陈安之觉得对方实在有些聒噪了点,于是他深吸了口气,又缓缓吐出来。
洛三千看出对方不想搭理自己,倒也不恼,反而就在旁边扎起马步,兀自练起拳来,拳势若滚雷一般,掀起罡风与清风相撞,发出破空之声。
这一拳,没有蓄势,握拳到挥出一气呵成,行云流水,坦坦荡荡,没丝毫晦涩的感觉。
这让陈安之稍稍有些侧目。
“你知道吗?”洛三千咧嘴灿烂一笑,清秀的面容熠熠生辉,他不管陈安之有没有在听,自顾自说道:“我的家族在汉武城那边是数一数二的大家族,族人都是天赋极高的修仙苗子,连那挑水的下人都能触及修仙路的门槛,偏偏就我一个废物,吃了很多仙草灵药,却没有一丝灵气。”
说话间,他又挥出一拳。
陈安之挑了挑眉,没有接话,锦衣少年又开口了,“我爹娘位高权重,没有人敢在明面上说些什么,可我知道,族里那些人背地里都以我为耻,说我给府前那块皇帝亲笔的匾额蒙了灰。”
“所以呀,我看了很多书,终于在一本古籍中找到了何仙人的记载,何仙人当年灵海被苍凉所废,断了仙桥,可他偏偏剑走偏锋,以四处奔走的灵海碎骨锻体,然后就一飞冲天,成就现在人人皆知的何仙人,不过别人都说这是杜撰的,但我不觉得。”
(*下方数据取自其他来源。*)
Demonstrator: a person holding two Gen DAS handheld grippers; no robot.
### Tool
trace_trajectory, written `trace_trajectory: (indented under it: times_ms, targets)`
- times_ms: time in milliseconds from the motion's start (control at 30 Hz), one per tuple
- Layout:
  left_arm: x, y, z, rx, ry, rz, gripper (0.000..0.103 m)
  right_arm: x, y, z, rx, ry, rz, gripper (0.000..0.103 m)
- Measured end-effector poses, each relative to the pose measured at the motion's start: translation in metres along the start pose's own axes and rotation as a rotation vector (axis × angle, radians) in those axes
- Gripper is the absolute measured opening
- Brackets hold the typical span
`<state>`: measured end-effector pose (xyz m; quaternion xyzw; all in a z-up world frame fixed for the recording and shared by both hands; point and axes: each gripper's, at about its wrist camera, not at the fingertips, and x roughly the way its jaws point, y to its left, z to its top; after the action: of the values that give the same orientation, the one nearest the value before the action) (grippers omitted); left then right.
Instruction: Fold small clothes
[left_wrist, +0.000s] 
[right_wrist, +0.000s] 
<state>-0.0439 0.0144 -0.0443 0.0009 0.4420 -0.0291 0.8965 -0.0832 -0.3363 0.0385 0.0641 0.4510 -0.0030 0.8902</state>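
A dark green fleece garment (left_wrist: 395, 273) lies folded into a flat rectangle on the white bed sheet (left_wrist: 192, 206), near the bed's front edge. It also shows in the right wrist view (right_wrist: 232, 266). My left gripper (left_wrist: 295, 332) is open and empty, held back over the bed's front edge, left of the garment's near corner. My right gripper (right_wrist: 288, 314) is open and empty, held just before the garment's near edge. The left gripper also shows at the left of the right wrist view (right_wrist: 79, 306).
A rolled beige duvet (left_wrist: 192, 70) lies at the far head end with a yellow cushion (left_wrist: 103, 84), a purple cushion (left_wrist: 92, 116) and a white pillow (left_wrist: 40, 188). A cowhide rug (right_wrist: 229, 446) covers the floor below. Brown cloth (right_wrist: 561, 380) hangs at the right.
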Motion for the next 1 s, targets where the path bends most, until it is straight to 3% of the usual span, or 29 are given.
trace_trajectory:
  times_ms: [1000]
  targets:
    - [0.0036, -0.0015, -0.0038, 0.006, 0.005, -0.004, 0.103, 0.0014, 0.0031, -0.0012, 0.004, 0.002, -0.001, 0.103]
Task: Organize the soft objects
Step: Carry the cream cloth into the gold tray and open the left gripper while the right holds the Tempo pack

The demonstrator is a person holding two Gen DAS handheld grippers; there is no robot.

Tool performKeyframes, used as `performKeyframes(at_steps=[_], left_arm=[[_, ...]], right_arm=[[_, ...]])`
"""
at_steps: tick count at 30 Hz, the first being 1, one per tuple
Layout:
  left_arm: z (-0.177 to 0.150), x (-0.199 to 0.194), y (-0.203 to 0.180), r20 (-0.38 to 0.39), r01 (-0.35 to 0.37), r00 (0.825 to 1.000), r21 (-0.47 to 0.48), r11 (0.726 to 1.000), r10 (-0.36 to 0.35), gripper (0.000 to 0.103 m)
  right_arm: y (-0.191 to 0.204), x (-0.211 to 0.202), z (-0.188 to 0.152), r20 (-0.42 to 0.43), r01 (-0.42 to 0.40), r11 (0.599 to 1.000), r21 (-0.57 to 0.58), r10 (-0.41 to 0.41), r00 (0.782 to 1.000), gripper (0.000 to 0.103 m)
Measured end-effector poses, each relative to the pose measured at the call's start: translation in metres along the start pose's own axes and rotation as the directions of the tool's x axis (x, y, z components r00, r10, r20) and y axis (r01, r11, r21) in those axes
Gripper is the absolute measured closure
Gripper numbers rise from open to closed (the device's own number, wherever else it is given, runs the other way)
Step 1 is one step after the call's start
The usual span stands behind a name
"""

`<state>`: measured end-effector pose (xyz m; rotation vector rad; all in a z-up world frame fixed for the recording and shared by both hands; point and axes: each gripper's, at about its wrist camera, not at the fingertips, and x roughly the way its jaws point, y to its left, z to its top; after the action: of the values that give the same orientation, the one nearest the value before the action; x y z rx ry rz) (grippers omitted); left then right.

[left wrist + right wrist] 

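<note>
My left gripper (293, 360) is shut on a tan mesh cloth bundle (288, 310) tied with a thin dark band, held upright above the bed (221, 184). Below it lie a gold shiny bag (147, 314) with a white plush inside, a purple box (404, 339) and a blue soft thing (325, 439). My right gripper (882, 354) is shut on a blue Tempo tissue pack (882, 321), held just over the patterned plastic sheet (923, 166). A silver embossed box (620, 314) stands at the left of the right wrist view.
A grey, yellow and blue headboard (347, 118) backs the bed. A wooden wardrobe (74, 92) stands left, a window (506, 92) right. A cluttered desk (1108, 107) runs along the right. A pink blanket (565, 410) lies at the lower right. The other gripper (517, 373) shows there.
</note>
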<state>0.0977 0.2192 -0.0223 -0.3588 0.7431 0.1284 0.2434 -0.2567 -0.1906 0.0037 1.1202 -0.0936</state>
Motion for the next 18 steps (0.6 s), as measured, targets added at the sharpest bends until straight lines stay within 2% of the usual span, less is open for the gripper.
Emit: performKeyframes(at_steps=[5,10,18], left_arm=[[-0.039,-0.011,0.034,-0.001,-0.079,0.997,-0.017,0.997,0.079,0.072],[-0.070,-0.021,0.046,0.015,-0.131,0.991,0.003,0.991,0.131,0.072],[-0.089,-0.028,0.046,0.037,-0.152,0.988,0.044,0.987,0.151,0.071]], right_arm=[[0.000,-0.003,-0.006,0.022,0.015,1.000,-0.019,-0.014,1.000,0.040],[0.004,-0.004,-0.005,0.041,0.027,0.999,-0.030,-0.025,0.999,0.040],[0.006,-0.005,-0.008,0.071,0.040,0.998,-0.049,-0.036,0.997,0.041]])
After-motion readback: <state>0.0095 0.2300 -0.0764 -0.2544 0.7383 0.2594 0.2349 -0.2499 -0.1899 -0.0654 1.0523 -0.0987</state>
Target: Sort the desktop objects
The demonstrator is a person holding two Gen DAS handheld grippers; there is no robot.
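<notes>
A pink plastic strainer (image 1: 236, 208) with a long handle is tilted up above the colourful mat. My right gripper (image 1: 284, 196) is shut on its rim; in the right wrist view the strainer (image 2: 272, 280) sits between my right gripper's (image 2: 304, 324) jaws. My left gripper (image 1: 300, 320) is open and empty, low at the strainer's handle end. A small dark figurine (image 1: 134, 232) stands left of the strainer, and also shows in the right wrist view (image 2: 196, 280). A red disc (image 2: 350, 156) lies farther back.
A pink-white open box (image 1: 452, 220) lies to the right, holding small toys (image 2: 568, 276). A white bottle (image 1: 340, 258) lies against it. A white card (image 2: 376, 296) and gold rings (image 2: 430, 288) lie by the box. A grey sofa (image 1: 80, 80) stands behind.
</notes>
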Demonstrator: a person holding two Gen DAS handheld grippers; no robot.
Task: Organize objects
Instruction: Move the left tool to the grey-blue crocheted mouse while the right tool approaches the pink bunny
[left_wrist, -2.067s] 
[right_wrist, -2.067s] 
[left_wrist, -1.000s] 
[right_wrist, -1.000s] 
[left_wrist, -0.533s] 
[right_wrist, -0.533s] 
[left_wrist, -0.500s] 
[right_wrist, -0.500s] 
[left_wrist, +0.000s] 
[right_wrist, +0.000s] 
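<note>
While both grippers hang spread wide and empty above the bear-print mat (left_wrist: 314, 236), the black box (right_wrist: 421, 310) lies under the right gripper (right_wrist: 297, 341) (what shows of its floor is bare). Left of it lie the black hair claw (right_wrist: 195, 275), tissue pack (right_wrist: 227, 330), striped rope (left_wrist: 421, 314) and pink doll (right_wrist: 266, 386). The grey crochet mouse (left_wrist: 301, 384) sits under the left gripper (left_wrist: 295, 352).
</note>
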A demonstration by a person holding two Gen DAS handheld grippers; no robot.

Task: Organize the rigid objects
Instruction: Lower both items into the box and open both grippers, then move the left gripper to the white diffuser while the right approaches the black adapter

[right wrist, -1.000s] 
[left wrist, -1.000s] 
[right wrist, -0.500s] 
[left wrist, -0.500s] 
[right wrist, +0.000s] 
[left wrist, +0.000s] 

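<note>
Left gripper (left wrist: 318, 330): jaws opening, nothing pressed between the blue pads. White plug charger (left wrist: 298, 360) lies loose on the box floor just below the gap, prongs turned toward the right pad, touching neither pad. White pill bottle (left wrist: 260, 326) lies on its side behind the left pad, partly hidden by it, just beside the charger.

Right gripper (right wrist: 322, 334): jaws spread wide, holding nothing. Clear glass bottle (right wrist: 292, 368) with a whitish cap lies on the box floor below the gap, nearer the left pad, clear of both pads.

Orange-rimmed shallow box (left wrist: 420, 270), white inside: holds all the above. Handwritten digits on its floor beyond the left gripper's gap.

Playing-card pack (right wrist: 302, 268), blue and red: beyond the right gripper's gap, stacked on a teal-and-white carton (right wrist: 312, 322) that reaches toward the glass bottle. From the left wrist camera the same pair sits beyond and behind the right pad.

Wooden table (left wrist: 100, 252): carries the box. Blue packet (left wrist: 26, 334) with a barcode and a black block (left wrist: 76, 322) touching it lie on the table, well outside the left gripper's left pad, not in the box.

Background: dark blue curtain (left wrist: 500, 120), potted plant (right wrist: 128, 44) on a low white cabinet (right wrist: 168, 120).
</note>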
说到这儿,洛三千收拳站直,长吐一口浊气,咧嘴笑道:“因为我试过,那滋味,可真疼啊。”
他说完之后便站在那里,任由山风扯动衣角。
陈安之狭眸眯起,闪过一丝凛然,当年何安在碎骨锻体时他亲眼目睹了,那是一种极折磨的过程,灵海碾碎所有骨骼,冲进血管与血液交融,每一寸血肉都碎裂开来,何其痛苦。
而在这个过程中,最关键的是,整个过程中,何安在一直保持清醒,控制着灵海让其不至于暴乱。
所以心性坚毅这一点上,他一直很敬佩何安在。
盘坐在山石上的男子,终于为之稍稍动容,他扯了扯嘴角说道:“你成功了。”
洛三千神色平静,“没有。”
陈安之眸间闪过一丝疑惑。
洛三千又说道:“当年我快死了,有人救了我,我不知道那家伙算不算人,但是他救了我。”
“谁?”陈安之眯起眼睛。
洛三千背负起双手,淡然道:“他叫辩机。”
“他还说让我来远山宗找一个人,一个腰间佩刀别剑的人,他要我告诉你,十九鬼口有你想要的东西。”